* _WHAT YOU ARE ASKED TO DO_:
Every line from the top of the records through the one bearing "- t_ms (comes" is to be reproduced exactly, and pictures are to be left out.

* _INPUT_:
◆ ◆ ◆ ◆ ◆ ◆ ◆

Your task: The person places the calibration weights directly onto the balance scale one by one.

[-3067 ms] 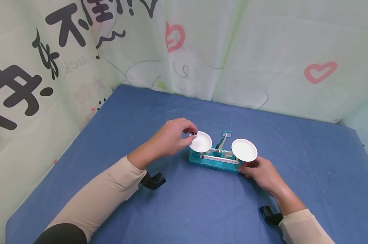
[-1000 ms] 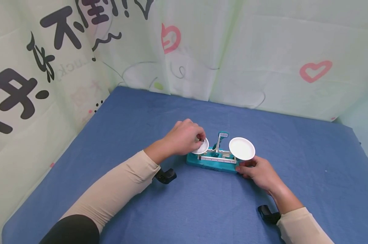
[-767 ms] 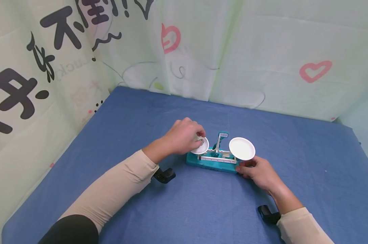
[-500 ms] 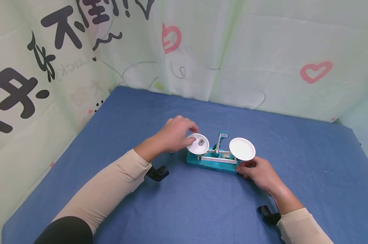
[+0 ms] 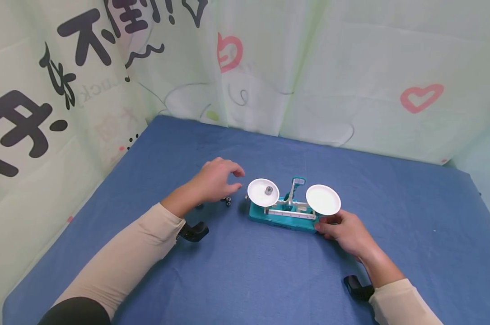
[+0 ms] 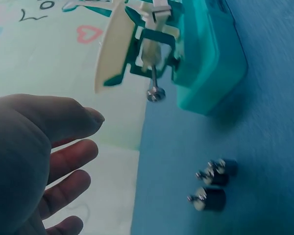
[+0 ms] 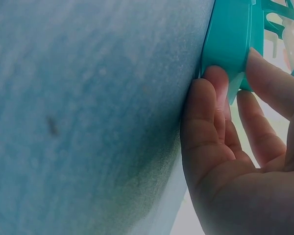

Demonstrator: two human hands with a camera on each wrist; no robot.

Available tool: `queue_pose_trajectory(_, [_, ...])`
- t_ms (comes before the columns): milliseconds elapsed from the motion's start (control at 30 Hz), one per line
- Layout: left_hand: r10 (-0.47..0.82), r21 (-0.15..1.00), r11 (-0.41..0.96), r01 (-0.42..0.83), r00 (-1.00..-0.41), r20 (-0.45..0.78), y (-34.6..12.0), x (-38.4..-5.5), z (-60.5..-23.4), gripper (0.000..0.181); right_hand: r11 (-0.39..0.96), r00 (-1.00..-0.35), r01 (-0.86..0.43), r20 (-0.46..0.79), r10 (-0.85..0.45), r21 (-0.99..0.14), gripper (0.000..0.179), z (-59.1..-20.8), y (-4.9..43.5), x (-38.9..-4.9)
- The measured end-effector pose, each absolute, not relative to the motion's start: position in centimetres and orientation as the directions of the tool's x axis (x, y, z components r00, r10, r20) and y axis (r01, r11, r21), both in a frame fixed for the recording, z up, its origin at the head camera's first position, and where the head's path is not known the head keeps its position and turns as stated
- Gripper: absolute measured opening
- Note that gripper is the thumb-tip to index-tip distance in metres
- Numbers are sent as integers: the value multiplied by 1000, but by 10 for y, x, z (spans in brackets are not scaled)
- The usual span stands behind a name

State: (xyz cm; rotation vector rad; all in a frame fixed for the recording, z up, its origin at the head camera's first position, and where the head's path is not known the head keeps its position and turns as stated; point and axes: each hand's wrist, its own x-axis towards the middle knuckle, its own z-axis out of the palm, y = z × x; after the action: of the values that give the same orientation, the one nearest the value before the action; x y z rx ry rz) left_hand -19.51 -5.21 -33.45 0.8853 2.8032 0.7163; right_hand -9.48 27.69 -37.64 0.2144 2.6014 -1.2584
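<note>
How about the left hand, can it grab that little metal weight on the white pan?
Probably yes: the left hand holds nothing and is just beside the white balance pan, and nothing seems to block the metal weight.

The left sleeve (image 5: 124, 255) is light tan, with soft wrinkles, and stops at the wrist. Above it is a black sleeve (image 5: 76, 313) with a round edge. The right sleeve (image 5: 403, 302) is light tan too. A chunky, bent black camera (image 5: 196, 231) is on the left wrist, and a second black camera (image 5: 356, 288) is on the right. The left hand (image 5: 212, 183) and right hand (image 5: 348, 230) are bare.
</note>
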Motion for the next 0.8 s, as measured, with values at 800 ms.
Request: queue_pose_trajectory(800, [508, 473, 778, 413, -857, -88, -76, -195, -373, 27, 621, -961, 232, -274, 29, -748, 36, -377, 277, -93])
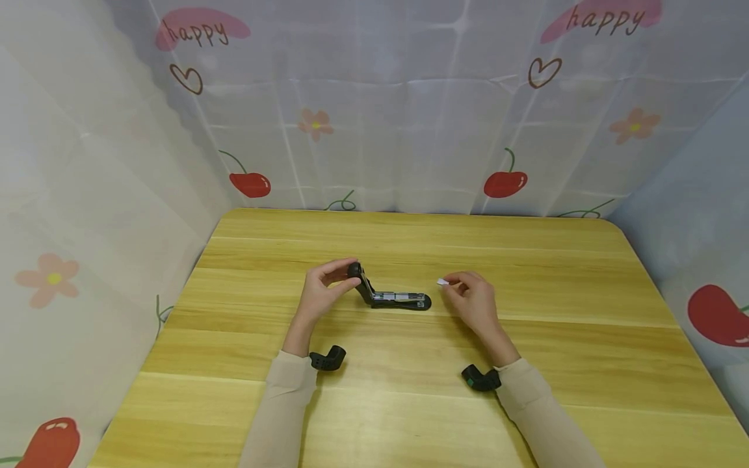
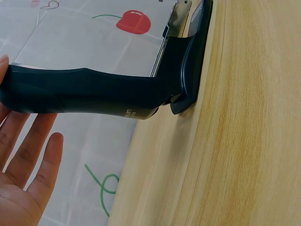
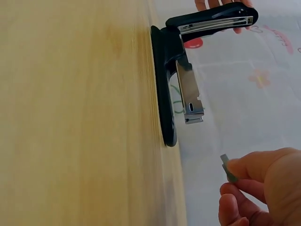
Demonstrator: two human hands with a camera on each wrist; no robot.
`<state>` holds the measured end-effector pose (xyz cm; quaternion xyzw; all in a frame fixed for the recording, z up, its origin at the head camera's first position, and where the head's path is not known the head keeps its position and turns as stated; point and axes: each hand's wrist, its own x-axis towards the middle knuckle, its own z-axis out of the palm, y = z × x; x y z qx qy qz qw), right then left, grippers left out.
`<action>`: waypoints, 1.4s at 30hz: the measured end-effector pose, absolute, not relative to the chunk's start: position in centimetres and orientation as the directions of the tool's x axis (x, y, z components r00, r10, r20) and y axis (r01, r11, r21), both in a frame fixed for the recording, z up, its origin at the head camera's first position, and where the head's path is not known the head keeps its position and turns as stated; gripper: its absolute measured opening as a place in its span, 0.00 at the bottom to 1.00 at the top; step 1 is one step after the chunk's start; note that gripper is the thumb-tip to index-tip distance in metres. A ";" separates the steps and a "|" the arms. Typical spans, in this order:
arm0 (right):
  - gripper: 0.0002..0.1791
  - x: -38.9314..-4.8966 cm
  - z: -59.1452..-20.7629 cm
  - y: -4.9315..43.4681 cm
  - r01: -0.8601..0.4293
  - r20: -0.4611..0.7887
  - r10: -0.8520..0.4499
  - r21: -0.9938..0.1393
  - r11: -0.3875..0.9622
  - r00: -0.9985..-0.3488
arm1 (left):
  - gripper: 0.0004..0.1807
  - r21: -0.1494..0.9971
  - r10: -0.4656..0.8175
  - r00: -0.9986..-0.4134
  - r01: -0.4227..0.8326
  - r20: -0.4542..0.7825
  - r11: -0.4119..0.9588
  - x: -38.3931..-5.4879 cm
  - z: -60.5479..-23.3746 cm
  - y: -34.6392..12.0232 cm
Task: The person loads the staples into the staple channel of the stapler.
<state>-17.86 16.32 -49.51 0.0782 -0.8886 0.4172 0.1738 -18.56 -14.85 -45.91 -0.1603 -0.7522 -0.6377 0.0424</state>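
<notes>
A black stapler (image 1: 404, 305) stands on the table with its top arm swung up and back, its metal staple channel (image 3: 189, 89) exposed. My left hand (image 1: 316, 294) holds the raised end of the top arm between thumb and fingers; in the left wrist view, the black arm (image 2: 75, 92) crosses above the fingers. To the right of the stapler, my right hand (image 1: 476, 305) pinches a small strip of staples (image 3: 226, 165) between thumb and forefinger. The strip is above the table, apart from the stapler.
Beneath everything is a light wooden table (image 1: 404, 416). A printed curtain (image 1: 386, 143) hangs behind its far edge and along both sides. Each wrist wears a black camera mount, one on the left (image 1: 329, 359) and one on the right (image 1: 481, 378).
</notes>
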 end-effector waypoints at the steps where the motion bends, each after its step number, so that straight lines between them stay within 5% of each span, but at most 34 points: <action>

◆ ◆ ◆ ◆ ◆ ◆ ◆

* _YOUR RESPONSE_:
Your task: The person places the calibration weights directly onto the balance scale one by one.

[-3067 ms] 
[-1000 ms] 
[-767 ms] 
[-500 ms] 
[+0 ms] 
[+0 ms] 
[+0 ms] 

Demonstrator: two human hands with a camera on each wrist; no robot.

Available tool: `queue_pose_trajectory(_, [_, ...])`
- t_ms (comes before the columns): milliseconds elapsed from the motion's start (control at 30 Hz), one per line

The exercise is complete with this answer.